I got the unlined but even that has the rust preventative coating on the inside. If you told Burbank what you were using it for, I'm sure that is what you got. Where are you getting yours sandblasted?

RRP - ideally you just want bare steel on the inside. Consider what any sort of toxic fumes might be given off by some chemical lining in the drum. Probably will have a bad taste to the food and probably toxins you don't want in your food.


----------



## esc (Dec 18, 2009)

Can this coating be burned off by pear burner/torch or simply burning some coals?

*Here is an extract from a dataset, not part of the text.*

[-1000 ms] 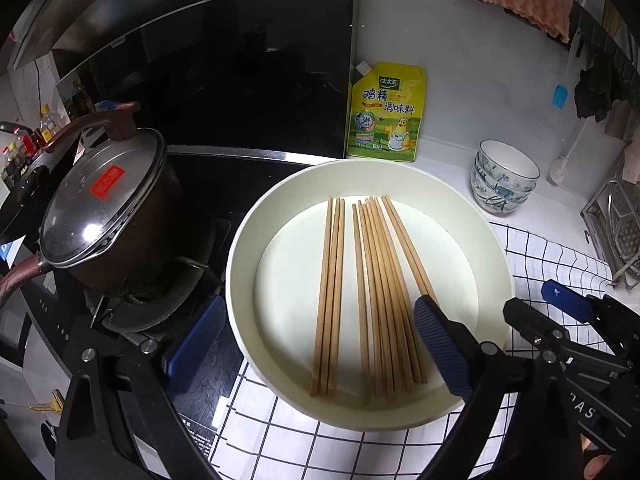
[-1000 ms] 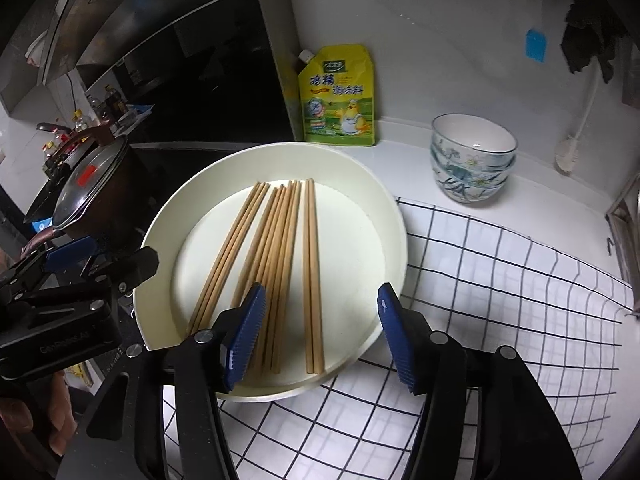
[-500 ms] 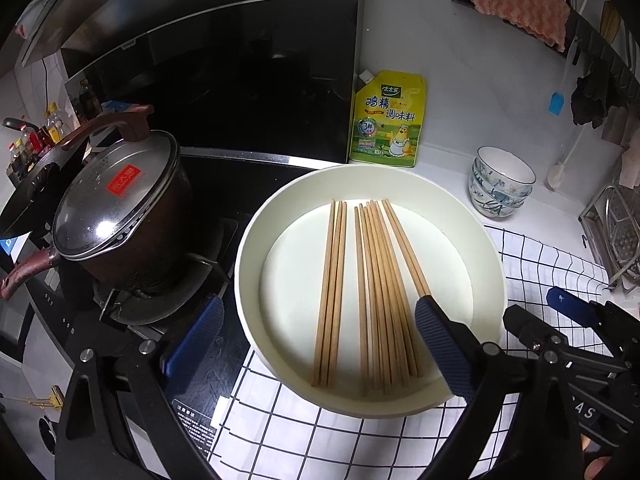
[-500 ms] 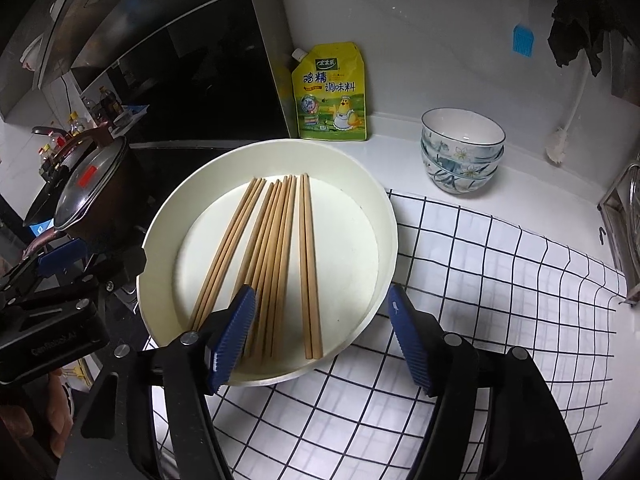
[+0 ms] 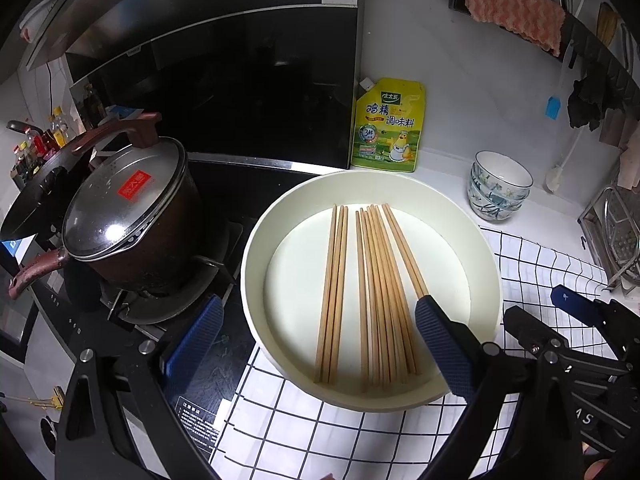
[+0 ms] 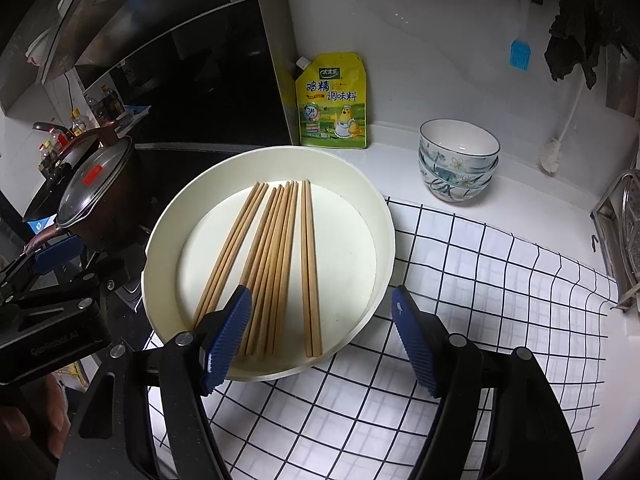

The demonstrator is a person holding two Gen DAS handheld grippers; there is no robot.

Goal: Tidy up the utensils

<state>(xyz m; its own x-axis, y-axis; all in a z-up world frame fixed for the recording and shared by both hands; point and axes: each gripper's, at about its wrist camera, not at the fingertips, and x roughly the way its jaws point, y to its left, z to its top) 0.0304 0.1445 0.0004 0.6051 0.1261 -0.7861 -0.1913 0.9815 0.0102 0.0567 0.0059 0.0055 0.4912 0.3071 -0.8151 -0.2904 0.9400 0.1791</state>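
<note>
- A round, shallow, cream-white tray with a raised rim [image 5: 256, 272] sits at the centre of both views, partly on a white cloth with a black grid pattern [image 6: 480, 280] that covers the counter [image 6: 400, 148] in the lower right.
- Long, light-brown wooden chopsticks [image 5: 376, 292] lie flat inside the tray, roughly parallel, in separate bunches: in the right wrist view a pair lies apart on the right, a thicker bundle in the middle, and a few more to the left.
- The left hand-held gripper [image 5: 320, 344] hovers at the bottom of its own frame with its blue ribbed fingers spread wide, one over the dark stove edge and one over the near ends of the chopsticks; nothing is pinched between them.
- The right hand-held gripper [image 6: 320, 332] has just been opening its jaws; its blue fingers [image 6: 228, 336] stand well apart over the near rim of the tray, gripping nothing.
- A dark cooking pot with a glass lid and red label [image 5: 120, 216] stands on the stove in the left of the frame.
- A yellow-green seasoning pouch [image 6: 332, 104] leans against the white wall behind the tray.
- Stacked white bowls with a blue floral pattern [image 6: 458, 164] stand on the counter to the upper right of the tray.
</note>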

If not, how much is it to get it sandblasted?


----------



## JJGold1 (May 6, 2010)

Here is a guy in Pasedena selling 55 gal drums with lids for $25. They have liners but if your going to get it sand blasted anyways it wouldn't matter.

http://houston.craigslist.org/grd/3285869765.html


----------



## rrp (Oct 24, 2009)

Does anyone know of anyone in or near College Station that has a drum or two?


----------



## manintheboat (Jun 1, 2004)

ghbyram said:


> I got the unlined but even that has the rust preventative coating on the inside. If you told Burbank what you were using it for, I'm sure that is what you got. Where are you getting yours sandblasted?
> 
> RRP - ideally you just want bare steel on the inside. Consider what any sort of toxic fumes might be given off by some chemical lining in the drum. Probably will have a bad taste to the food and probably toxins you don't want in your food.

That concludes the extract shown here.